OLAHRAGA (iPOLICENews) – Surabaya Samator sukses mengunci posisi ketiga Proliga 2026 setelah unggul 2-1 secara agregat atas Garuda Jaya. Pada laga penentu yang digelar di GOR Amongrogo, Yogyakarta, hari Kamis (23/4) malam, Hadi Suharto cs berhasil menundukkan Garuda Jaya 3-0 (25-19, 25-17, dan 25-20).
Sebelumnya, Samator sempat menelan kekalahan di laga kedua yang membuat agregat berimbang 1-1 dan duel berlanjut hingga laga ketiga. Kemenangan di laga pertama (21/4) dan laga ketiga memastikan tim asuhan Rodolfo Sanchez meraih juara ketiga di turnamen bola voli profesional Indonesia musim ini.
Jalannya Pertandingan
Set pertama dibuka dengan keunggulan Garuda Jaya 4-0. Samator kembali terlambat panas dan banyak melakukan kesalahan sendiri sehingga coach Rodolfo mengambil time out. Namun time out tidak mampu menghentikan ketajaman Garuda sehingga mereka terus memperlebar keunggulan 8-3.
Memasuki pertengahan set, Samator mulai menunjukkan peningkatan performa. Lewat blok yang super rapat serta serangan yang langsung menghasilkan poin, Samator mampu mengikis jarak ketertinggalan angka. Akhirnya Samator bisa berbalik unggul di angka 16-13. Keunggulan ini berhasil mereka pertahankan hingga akhir set dan akhirnya menutup set dengan kemenangan 25-19.
Samator menunjukkan permainan yang semakin stabil di set kedua. Meski banyak melakukan kesalahan serve, mereka mampu terus unggul hingga pertengahan set dengan skor 16-9.Â
Sementara bagi Garuda Jaya, masalah mereka terus bertambah. Blok rapat yang sempat menjadi senjata mereka di laga kedua tidak terlihat. Tak hanya itu, penampilan kedua setter yang kurang konsisten, Movsar Bataev dan Galang, membuat serangan para hitter Garuda mampu dibaca dan dibendung Samator.
Samator kembali memenangkan set kedua dengan skor 25-17.

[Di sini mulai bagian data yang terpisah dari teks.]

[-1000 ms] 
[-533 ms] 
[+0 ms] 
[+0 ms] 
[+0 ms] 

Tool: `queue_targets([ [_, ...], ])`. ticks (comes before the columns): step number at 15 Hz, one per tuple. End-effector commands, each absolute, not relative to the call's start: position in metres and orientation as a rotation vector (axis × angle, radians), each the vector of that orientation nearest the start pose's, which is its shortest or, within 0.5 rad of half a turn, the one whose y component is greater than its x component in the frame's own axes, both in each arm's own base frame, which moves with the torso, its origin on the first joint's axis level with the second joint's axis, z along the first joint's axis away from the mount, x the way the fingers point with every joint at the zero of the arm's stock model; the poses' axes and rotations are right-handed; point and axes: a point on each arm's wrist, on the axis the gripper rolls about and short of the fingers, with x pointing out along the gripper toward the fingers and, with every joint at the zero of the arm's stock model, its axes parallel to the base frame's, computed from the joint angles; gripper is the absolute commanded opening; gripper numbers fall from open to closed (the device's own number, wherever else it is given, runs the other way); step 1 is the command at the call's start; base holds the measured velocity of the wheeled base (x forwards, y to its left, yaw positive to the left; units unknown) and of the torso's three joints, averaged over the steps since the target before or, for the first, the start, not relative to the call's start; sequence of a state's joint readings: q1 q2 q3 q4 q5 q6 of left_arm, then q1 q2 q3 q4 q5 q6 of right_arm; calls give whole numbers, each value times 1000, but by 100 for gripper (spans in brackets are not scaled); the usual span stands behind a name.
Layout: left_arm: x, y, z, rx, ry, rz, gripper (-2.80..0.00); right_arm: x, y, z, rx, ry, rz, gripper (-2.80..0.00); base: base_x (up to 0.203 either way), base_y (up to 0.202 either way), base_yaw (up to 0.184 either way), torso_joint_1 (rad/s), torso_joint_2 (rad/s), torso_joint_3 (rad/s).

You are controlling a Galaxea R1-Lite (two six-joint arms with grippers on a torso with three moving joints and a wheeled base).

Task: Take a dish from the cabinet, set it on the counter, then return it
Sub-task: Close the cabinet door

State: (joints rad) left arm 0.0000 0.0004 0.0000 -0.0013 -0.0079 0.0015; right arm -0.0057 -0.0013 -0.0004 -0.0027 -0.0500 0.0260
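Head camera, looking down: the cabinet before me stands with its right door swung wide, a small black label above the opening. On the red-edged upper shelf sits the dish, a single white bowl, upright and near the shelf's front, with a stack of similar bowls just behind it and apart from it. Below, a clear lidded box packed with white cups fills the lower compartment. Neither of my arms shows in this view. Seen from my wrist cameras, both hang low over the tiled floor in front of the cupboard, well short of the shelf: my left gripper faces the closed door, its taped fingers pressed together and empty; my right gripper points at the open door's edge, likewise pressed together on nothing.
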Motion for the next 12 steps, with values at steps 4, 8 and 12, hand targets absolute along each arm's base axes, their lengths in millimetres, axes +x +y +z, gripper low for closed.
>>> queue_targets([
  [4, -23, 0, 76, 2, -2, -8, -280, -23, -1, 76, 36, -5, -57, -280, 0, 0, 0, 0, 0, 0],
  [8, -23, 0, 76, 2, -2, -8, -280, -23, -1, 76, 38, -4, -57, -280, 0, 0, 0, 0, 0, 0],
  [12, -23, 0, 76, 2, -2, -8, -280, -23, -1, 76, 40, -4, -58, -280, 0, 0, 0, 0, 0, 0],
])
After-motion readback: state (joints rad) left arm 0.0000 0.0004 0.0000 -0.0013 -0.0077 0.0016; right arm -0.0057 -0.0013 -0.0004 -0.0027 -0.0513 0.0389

Unggul 2-0 secara skor set, kepercayaan diri Samator terus meningkat. Hal ini tampak dari blok mereka yang semakin menjadi-jadi, membuat perolehan skor Samator unggul 8-5. Namun para pemain muda Garuda enggan menyerah. Perlahan tapi pasti, mereka memangkas jarak poin dan akhirnya menyamakan kedudukan 11-11. Poin satu berbalas satupun terjadi.
Momentum kembali ke tangan Samator menjelang akhir set ketiga, mereka unggul 18-17. Akhirnya Ageng Wardoyo menjadi pemain yang mempersembahkan poin kemenangan bagi Samator dengan skor 25-20.

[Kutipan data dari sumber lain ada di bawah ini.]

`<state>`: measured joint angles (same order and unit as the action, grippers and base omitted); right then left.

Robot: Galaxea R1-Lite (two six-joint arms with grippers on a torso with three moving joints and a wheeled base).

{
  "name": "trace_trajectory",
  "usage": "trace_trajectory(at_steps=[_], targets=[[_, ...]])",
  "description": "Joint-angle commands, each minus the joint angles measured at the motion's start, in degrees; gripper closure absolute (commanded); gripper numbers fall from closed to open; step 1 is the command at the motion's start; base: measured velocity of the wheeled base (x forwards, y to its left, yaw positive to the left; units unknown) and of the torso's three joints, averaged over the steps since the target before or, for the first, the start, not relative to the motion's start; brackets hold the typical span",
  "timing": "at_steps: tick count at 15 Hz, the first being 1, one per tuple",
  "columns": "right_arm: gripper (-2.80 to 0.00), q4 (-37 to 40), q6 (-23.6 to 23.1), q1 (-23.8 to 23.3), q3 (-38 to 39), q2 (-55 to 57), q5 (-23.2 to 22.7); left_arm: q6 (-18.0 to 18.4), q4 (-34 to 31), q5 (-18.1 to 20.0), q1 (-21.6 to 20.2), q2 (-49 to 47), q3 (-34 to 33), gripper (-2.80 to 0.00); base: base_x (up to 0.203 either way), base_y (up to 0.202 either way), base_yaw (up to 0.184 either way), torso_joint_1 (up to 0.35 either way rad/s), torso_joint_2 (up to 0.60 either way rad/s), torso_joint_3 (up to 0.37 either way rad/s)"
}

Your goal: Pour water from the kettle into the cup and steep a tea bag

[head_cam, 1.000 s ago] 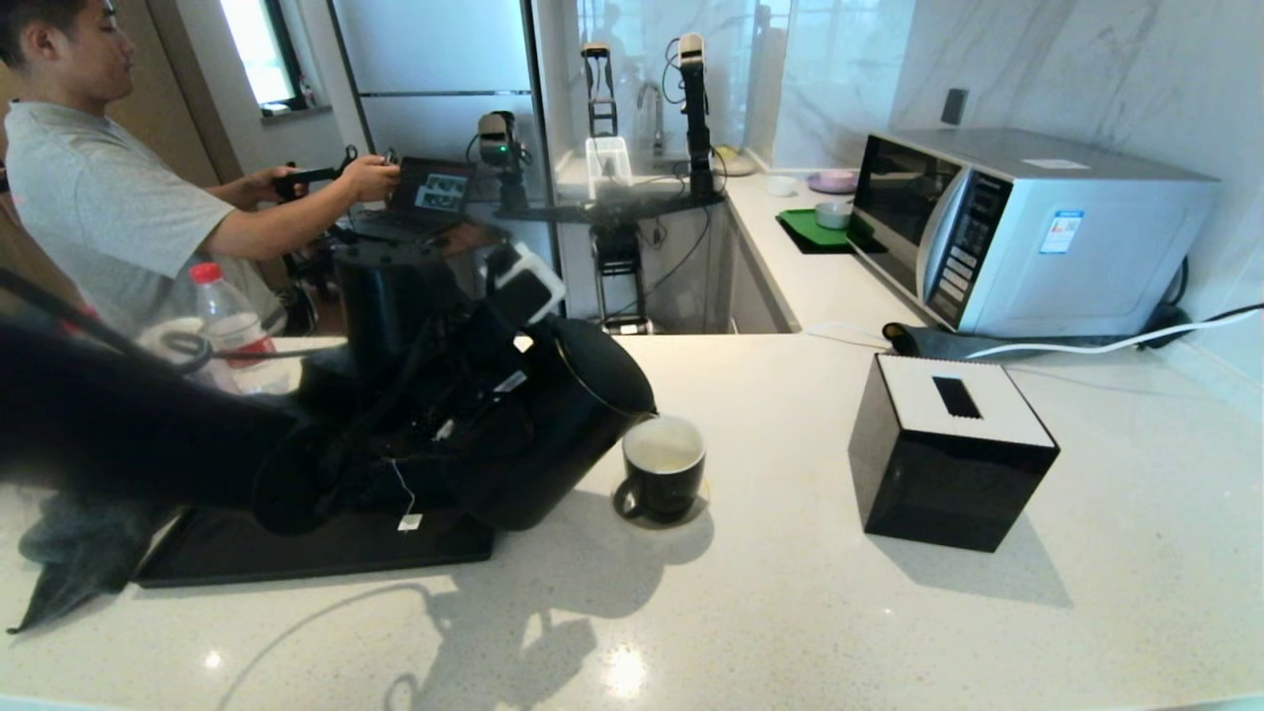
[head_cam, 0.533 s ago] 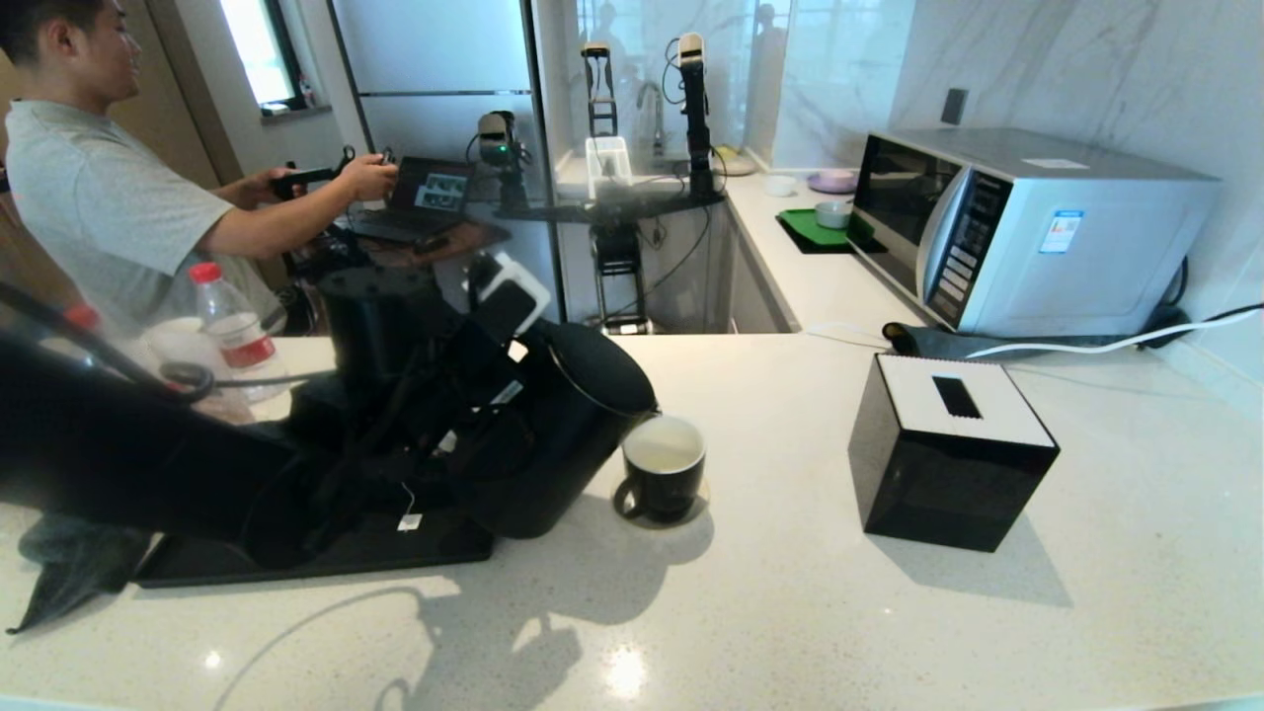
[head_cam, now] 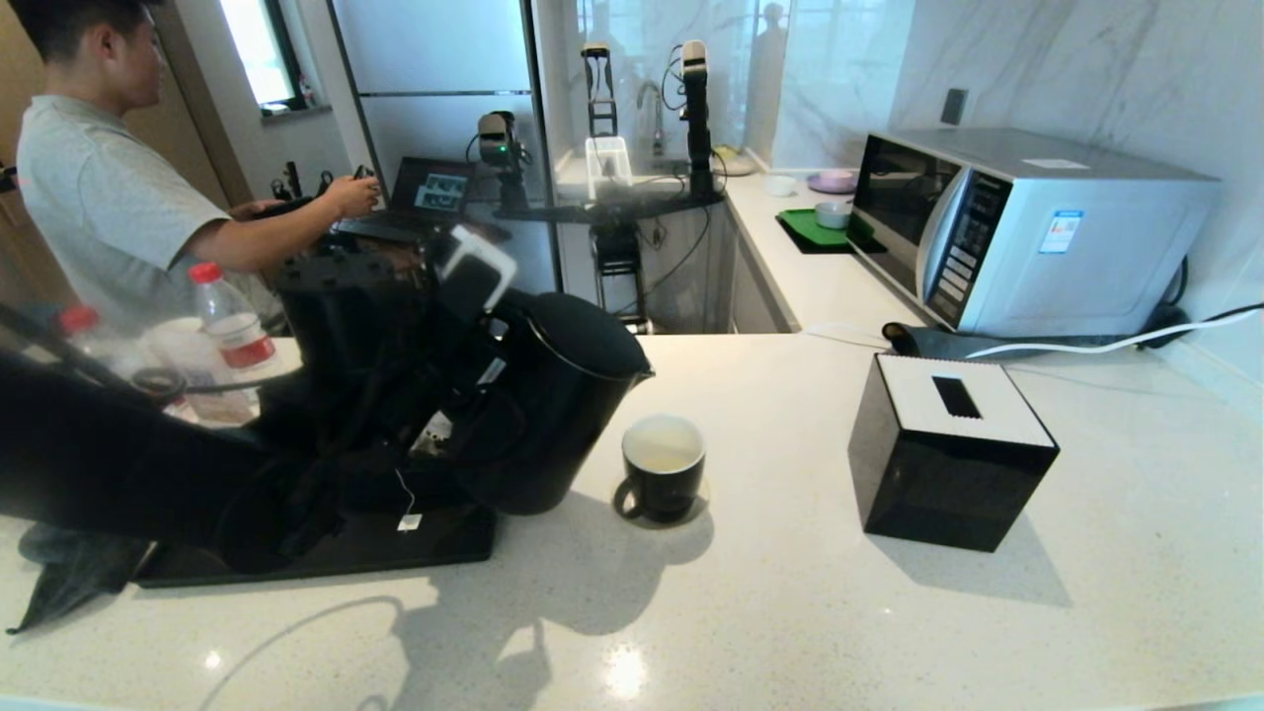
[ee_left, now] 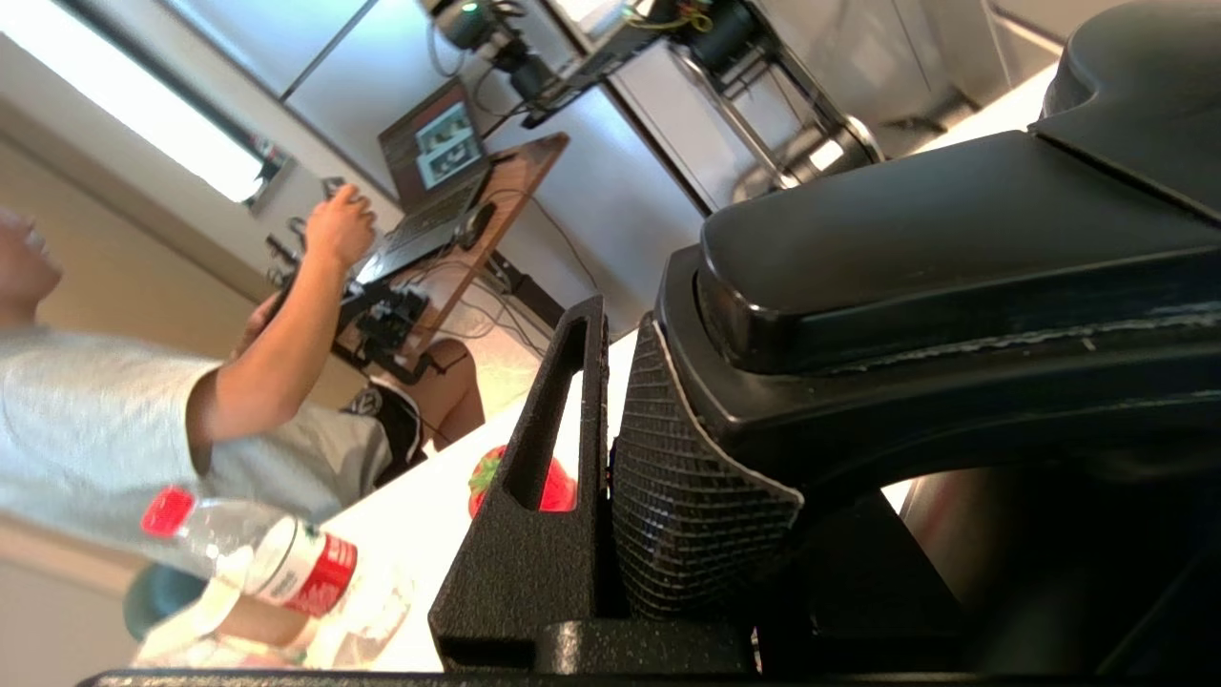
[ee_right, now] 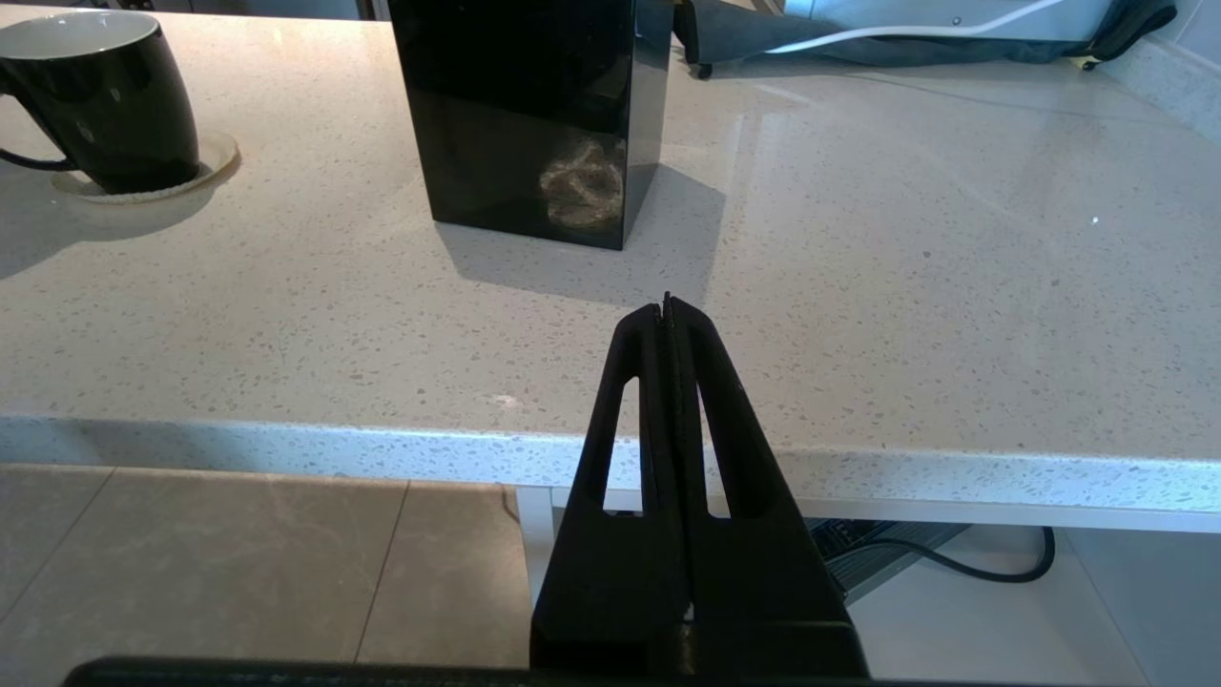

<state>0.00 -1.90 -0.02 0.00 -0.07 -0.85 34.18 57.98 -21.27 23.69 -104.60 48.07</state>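
I have the left pincer (ee_left: 668, 477) clamped on the kettle (head_cam: 548, 415) handle, kettle nearly upright beside the cup (head_cam: 664, 479), mid-worktop (head_cam: 790, 612). Water (head_cam: 664, 456) shows in the cup. I'd set the kettle down level on the black tray (head_cam: 326, 548) (clear of the tea bag tag (head_cam: 409, 521)). Right pincer (ee_right: 668, 310) together, parked off the near edge.

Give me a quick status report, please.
Left gripper shut on kettle handle. Right gripper shut, parked. Cup holds water. Nothing blocking.
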Motion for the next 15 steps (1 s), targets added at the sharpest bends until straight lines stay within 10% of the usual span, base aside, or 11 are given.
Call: trace_trajectory(at_steps=[1,7,15], targets=[[0.00,0.00,-0.01,-0.06,0.00,0.07,-0.03,-0.72,0.28,-0.15,-1.44,2.87,-0.16,0.00,0.000,0.000,0.000,0.000,0.00,0.000],[0.00,0.00,0.00,0.02,0.00,0.07,-0.03,-7.39,0.29,-3.16,-7.38,10.68,-2.80,0.00,0.000,0.000,0.000,0.000,0.00,0.000],[0.00,0.00,-0.03,0.02,0.00,0.07,-0.03,-18.93,0.29,-1.57,-25.07,22.55,-13.30,0.00,0.000,0.000,0.000,0.000,0.00,0.000]])
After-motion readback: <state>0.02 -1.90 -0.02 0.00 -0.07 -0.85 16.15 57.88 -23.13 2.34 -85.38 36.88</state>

Kemenangan ini menjadi bukti bahwa pengalaman dan kematangan mental para pemain menjadi pembeda performa Surabaya Samator. Poin kunci lainnya adalah ditempatkannya Jordan Susanto ke posisi opposite, sehingga ia tidak dibebani oleh tugas menerima bola dan menjadi lebih enjoy dalam melakukan serangan. Samator juga mencatatkan jumlah blok terbanyak yang dicetak oleh satu tim putra dalam satu pertandingan musim ini, yaitu 19 poin blok.
Sementara bagi Garuda Jaya, hasil ini membuat mereka harus puas duduk di peringkat keempat Proliga 2026.